Task brief: Your answer must be only the lines below from the one containing "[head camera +" through the one containing "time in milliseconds", copied exactly, with the pictures left out.

** Opening The input block **

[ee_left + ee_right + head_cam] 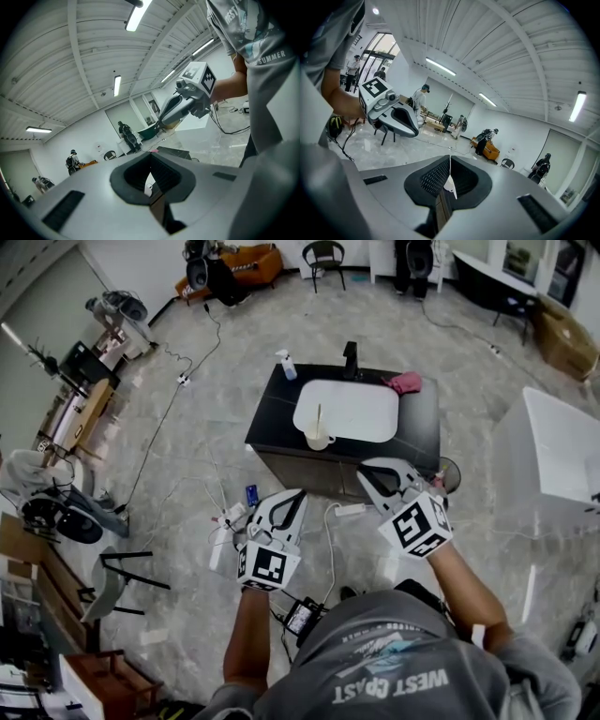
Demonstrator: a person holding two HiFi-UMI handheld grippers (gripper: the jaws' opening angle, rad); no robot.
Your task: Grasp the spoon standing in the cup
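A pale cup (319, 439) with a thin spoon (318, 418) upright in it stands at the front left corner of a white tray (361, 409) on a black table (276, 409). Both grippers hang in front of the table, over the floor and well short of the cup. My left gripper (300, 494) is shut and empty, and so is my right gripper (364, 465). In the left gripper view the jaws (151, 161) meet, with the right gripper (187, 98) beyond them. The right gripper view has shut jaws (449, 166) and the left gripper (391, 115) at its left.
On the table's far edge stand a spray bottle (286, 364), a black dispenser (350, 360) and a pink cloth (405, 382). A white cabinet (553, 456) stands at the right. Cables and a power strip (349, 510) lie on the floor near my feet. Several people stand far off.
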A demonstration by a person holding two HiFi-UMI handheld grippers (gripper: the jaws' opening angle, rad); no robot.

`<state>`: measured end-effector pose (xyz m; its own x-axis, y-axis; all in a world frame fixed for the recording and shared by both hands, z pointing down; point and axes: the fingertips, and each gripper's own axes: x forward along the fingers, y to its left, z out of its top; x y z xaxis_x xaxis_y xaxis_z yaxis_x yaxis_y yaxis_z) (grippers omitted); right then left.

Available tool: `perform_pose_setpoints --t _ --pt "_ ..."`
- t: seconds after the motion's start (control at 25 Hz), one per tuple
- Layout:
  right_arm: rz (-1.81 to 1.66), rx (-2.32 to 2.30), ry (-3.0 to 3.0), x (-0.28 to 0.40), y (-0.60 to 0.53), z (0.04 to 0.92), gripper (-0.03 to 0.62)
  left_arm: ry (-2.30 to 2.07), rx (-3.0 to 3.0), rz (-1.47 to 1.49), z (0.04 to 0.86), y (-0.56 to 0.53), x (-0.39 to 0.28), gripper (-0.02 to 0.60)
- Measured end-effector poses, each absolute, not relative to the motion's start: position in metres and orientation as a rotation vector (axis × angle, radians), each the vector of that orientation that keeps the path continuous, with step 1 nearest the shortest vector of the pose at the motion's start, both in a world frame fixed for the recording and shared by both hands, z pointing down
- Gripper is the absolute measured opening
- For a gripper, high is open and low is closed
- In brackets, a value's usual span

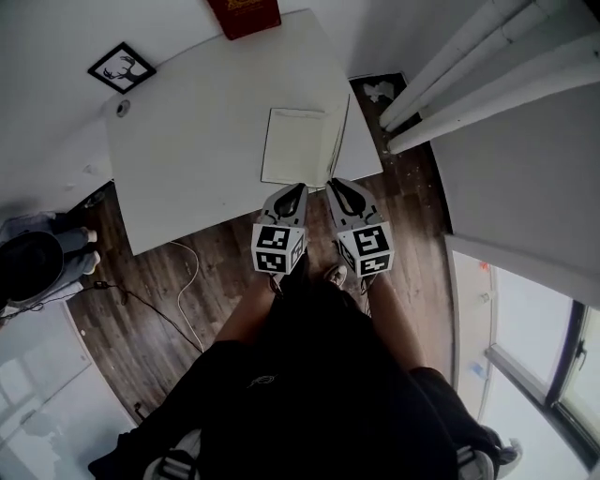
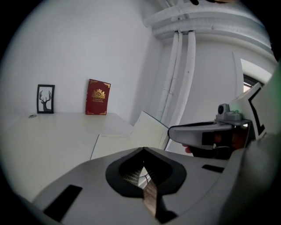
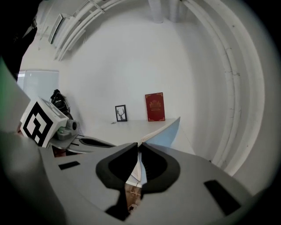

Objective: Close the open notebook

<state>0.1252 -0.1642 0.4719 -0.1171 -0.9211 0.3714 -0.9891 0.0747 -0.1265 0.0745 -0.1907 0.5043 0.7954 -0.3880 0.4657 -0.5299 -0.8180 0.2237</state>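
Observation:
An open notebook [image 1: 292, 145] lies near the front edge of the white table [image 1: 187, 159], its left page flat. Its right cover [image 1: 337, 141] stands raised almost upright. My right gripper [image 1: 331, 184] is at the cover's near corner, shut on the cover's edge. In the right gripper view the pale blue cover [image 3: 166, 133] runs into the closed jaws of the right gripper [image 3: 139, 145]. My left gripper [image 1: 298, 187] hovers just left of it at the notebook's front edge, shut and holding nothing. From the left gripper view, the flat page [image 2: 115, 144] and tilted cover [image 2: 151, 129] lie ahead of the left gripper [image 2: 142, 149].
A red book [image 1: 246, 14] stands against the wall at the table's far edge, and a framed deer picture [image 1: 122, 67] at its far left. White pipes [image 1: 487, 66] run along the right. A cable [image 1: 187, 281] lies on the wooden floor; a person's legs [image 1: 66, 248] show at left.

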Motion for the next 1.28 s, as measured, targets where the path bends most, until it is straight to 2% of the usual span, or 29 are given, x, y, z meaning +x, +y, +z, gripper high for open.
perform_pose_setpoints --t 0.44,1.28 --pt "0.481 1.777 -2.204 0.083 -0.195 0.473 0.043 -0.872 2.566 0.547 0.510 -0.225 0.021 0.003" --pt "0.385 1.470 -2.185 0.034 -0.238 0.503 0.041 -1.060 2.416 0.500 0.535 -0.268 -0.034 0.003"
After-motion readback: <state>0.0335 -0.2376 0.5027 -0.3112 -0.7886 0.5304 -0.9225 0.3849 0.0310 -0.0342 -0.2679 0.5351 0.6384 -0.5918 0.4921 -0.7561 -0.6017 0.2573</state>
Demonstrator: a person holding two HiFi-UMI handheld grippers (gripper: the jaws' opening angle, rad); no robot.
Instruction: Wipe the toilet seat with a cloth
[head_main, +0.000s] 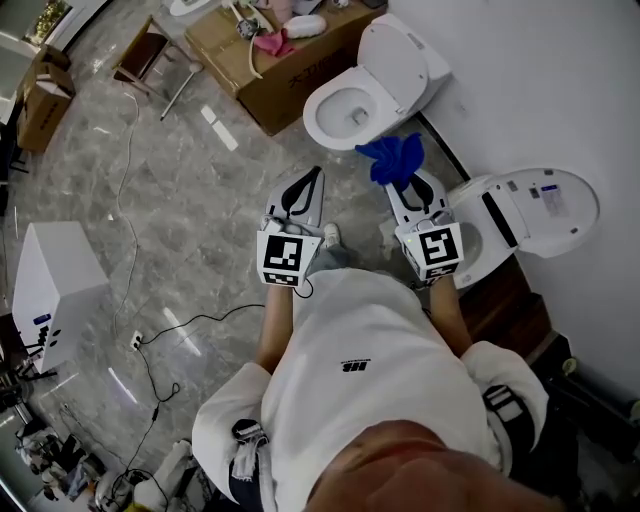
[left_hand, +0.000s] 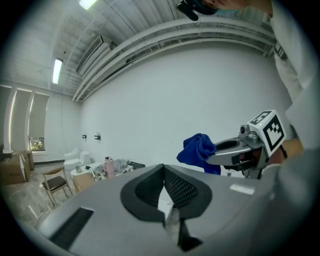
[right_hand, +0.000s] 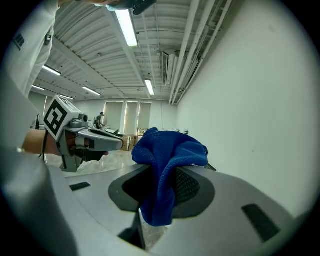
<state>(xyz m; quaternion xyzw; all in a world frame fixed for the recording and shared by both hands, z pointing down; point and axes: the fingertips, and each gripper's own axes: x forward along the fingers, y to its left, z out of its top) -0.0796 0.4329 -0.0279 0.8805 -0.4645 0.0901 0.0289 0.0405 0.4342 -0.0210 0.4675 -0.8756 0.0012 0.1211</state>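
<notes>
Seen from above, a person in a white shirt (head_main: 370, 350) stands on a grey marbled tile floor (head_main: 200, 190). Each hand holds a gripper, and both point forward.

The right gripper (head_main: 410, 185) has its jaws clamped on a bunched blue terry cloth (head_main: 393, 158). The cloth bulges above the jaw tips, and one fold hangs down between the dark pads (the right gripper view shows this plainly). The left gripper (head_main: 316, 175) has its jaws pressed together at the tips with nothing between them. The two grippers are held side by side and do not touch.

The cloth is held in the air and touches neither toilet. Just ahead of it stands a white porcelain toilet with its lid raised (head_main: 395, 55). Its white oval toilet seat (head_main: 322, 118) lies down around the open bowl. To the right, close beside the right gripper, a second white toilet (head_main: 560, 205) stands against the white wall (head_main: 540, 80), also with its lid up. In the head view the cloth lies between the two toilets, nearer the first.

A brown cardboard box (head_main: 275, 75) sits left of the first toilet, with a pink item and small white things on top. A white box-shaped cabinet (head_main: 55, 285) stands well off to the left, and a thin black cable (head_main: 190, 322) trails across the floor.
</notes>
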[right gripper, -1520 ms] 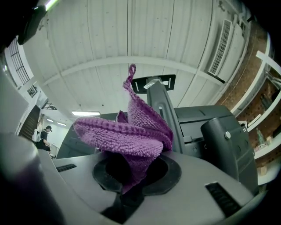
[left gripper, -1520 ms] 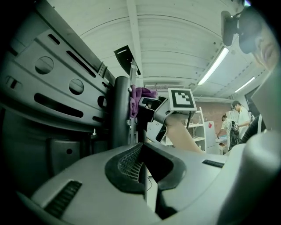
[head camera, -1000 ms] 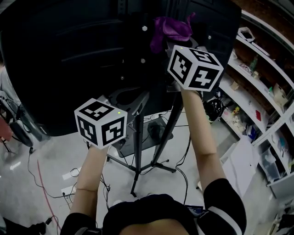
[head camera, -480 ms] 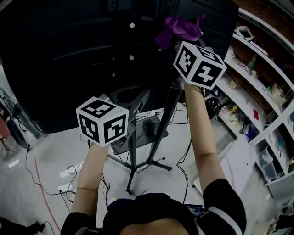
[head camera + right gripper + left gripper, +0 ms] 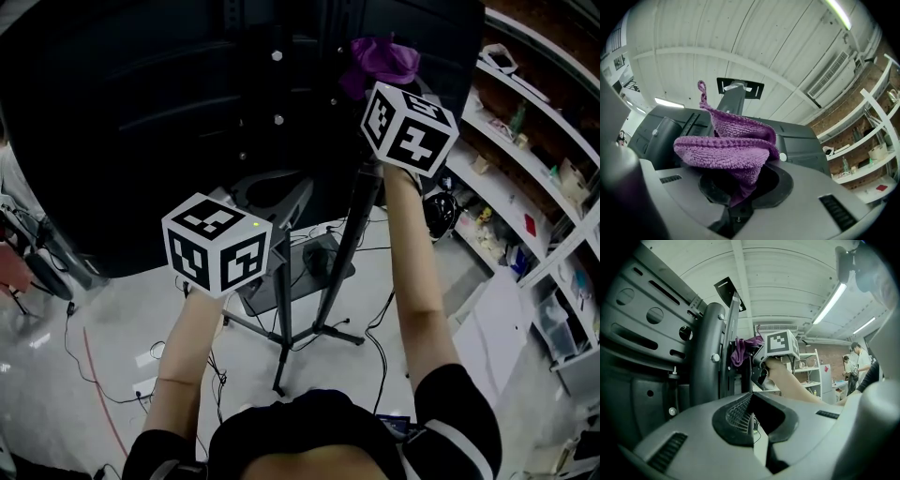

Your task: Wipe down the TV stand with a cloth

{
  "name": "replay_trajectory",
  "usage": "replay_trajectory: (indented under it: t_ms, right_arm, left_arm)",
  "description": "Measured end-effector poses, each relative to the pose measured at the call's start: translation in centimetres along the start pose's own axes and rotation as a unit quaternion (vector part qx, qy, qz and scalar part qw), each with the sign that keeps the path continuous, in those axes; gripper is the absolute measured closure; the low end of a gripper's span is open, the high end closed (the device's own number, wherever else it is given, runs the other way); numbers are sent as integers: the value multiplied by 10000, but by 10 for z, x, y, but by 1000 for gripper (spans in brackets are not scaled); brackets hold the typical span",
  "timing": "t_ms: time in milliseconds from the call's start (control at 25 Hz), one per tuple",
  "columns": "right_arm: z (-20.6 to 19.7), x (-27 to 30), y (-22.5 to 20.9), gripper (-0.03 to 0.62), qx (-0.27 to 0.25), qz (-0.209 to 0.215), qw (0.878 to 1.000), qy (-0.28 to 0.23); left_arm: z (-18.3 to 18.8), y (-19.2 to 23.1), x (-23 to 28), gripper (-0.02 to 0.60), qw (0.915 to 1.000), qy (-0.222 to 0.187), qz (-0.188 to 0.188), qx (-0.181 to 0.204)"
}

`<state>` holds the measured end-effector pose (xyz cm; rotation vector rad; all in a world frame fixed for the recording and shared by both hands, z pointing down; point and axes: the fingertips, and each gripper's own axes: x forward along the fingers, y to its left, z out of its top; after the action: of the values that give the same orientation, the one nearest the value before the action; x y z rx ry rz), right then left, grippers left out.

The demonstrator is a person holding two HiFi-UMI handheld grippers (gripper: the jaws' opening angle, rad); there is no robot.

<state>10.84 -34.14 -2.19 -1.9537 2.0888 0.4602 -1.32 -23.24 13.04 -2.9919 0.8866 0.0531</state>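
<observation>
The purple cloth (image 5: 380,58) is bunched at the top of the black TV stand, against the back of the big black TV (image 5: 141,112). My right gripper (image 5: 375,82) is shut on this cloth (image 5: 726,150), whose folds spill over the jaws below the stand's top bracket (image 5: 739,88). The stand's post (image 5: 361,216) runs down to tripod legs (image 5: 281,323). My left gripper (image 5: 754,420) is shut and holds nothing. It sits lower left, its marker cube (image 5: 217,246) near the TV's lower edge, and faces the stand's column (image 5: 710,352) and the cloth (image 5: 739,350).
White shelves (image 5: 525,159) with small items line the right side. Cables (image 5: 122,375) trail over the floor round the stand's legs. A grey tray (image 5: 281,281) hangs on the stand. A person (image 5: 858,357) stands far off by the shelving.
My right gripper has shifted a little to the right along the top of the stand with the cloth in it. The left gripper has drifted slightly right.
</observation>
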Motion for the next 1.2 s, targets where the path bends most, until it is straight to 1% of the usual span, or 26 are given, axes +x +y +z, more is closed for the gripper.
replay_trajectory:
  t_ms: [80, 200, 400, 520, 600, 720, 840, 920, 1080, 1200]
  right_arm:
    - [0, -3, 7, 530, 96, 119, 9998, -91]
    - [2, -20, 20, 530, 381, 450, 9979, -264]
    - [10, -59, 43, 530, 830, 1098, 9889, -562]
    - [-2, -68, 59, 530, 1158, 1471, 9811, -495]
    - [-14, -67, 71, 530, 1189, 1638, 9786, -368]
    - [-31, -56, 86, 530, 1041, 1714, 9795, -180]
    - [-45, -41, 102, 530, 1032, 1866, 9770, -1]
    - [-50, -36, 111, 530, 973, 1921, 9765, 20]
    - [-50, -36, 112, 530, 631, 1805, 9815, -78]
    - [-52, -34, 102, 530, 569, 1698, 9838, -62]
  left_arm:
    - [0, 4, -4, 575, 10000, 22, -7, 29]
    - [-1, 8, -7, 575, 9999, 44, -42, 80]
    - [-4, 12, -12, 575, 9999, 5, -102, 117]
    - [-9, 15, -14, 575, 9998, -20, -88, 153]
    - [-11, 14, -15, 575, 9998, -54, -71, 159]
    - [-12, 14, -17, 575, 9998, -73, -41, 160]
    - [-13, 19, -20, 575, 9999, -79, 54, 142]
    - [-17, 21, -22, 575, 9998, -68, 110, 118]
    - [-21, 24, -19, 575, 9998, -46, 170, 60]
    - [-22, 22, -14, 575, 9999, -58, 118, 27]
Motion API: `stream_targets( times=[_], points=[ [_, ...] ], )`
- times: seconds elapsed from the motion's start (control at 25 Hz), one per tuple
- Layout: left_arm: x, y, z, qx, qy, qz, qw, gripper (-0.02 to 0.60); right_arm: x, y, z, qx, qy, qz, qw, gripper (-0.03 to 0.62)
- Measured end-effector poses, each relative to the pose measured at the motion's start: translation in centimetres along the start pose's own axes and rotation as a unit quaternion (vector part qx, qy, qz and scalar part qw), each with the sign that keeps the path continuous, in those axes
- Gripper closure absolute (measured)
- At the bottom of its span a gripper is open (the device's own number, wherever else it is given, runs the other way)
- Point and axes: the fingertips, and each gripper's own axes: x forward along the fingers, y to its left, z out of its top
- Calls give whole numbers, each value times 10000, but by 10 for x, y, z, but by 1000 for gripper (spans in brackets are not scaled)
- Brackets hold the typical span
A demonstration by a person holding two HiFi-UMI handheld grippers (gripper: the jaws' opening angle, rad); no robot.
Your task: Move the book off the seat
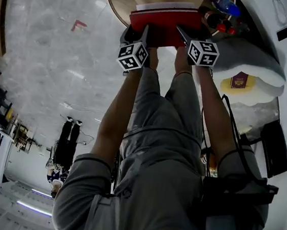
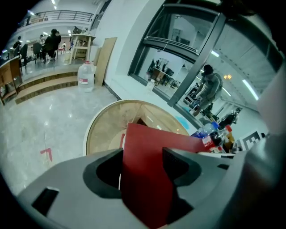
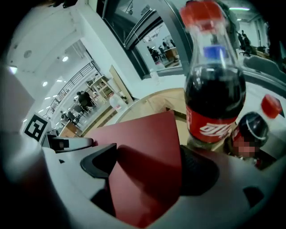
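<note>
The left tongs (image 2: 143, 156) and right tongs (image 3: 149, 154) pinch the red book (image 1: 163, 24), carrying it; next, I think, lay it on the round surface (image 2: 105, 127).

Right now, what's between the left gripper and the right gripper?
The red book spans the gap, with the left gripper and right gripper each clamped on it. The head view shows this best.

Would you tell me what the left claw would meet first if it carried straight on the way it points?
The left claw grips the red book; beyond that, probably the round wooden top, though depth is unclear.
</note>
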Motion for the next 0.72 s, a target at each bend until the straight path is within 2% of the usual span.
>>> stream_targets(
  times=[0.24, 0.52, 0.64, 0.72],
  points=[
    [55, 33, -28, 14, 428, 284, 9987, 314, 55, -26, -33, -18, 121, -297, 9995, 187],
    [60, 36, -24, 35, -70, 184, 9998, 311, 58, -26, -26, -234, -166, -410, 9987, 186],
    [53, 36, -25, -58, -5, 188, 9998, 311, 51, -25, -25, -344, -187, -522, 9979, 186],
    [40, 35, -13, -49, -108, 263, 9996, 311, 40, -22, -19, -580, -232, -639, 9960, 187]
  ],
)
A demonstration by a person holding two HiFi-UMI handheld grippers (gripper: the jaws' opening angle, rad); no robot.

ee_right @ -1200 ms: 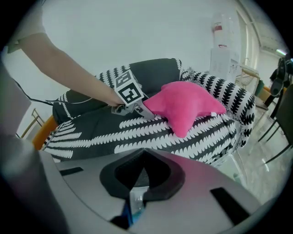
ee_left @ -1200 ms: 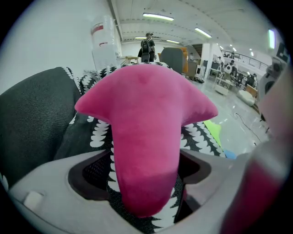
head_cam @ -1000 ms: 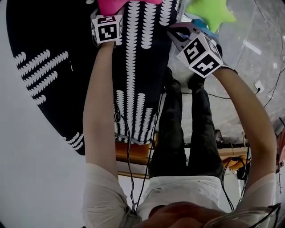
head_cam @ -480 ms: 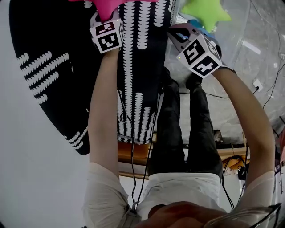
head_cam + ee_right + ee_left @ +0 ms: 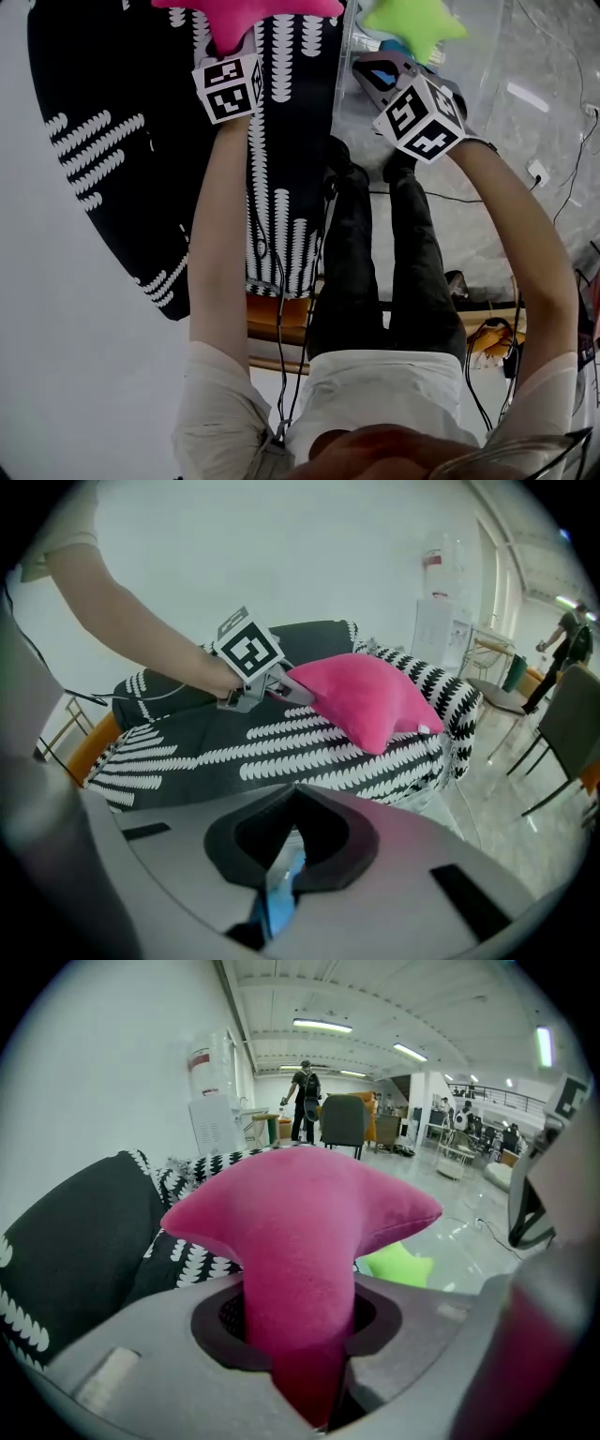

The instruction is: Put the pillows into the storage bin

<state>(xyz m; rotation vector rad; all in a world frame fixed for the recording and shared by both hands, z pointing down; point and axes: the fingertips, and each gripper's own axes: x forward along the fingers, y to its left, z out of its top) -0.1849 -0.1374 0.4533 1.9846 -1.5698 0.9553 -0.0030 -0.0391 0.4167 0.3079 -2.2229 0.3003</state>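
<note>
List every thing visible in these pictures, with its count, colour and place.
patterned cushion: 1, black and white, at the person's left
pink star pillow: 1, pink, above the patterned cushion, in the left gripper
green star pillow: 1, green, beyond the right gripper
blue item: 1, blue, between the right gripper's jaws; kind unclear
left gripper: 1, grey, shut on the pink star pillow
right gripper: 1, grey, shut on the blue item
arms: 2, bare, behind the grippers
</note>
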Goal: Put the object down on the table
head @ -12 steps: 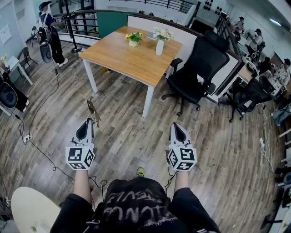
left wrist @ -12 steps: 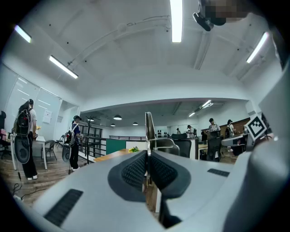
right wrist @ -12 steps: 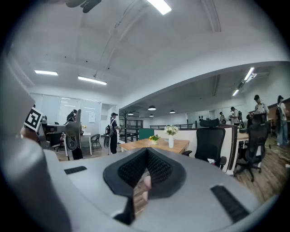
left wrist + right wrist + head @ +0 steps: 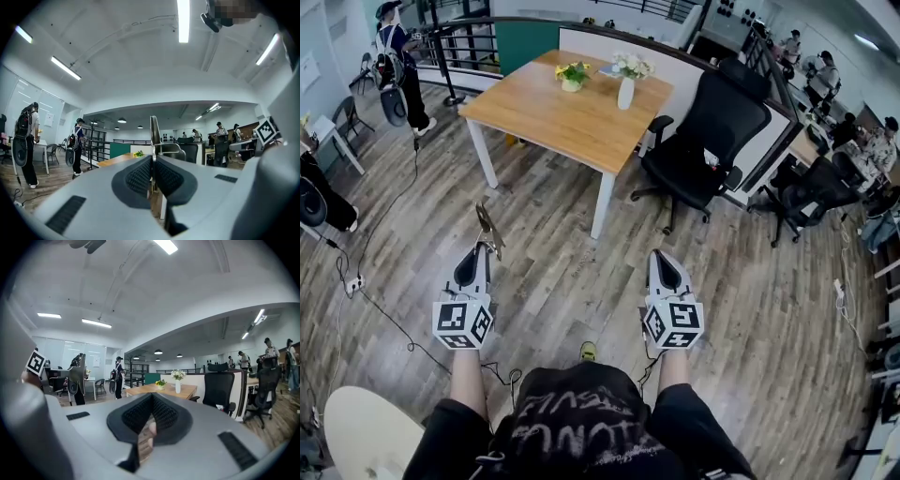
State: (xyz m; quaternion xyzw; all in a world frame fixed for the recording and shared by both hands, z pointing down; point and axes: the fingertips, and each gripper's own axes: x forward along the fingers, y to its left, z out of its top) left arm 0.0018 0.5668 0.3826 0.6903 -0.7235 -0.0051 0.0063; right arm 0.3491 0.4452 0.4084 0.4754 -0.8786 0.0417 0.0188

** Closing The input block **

Answer section:
[head camera + right gripper + left gripper, +0 ms] 

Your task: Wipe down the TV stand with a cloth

{
  "name": "replay_trajectory",
  "usage": "replay_trajectory: (indented under it: t_ms, right_arm, left_arm)",
  "description": "Measured end-effector poses, each relative to the pose measured at the call's start: translation in centimetres along the start pose's own axes and rotation as a unit quaternion (vector part qx, qy, qz and scalar part qw), each with the sign that keeps the path continuous, in those axes; gripper is the absolute measured closure; the low end of a gripper's span is open, the high end closed (the device's own number, wherever else it is given, runs the other way); numbers are sent as integers: the value multiplied by 10000, but by 10 for z, x, y, but by 1000 for gripper (spans in brackets are not scaled); brackets hold the typical span",
  "timing": "t_ms: time in milliseconds from the call's start (control at 25 Hz), one per tuple",

The output above is the complete answer.